If you do not think this is a risk, then think about how you would react if somebody did that to your blog. For one thing, Google would probably read such activity as click fraud and drop you from their listings.
Actually I went to medical school, but you’re right, coding wasn’t a big part of the curriculum. We did learn something about decision analysis though.
The dilemma facing an Emerald user is how to make a rational decision about whether or not gaining access to the features of the viewer is worth taking a chance on any potential downside.
I’m sure that your figures are accurate, but they are not entirely pertinent to the question in hand, which is not “Are the Emerald developers shady people who do bad things?” but “What are the chances that the Emerald developers will do bad things to me?”
Even if we conclude that the answer to the former question is “yes” it’s still likely that the answer to the latter is “not much”. The mere fact that they might be capable of linking my avatar to my IP or whatever doesn’t mean they are going to bother doing it, because they have no motivation to do so, because no one is particularly interested in my virtual activity.
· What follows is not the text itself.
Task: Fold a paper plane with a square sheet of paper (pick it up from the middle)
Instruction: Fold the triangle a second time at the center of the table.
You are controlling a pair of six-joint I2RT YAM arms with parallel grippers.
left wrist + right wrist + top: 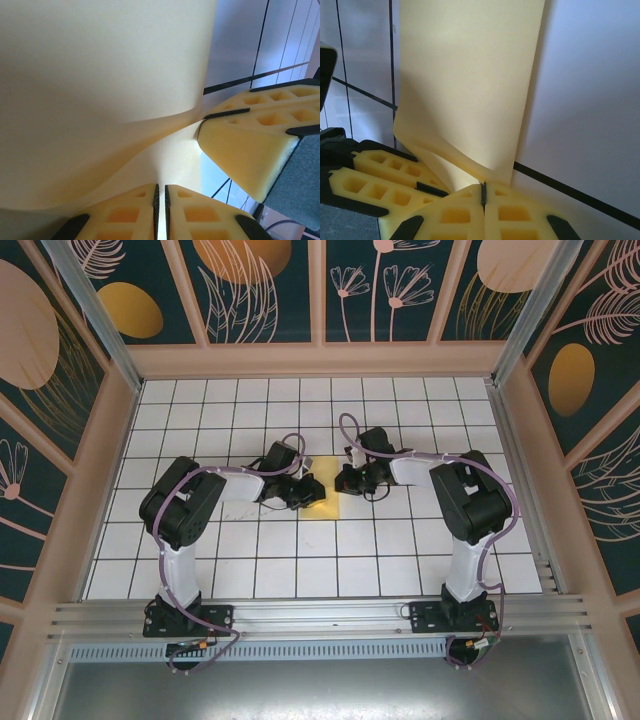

The way the issue has been presented obscures this though, by focussing on the presence of risk without making any attempt to quantify it. In these circumstances people don’t have enough hard data – figures like the percentage of users who have been compromised, and their actual losses – to make an informed choice, and I would suggest, are liable to overestimate the risk they personally face, because of the natural human tendency to assume (usually erroneously) that one’s secrets are special enough to be worth stealing.
It will be interesting to see whether people do abandon Emerald, even though there doesn’t appear to be any rational reason to do so. My theory is that they will, because I think that Second Life residents are generally predisposed towards narcissism, but I may be wrong.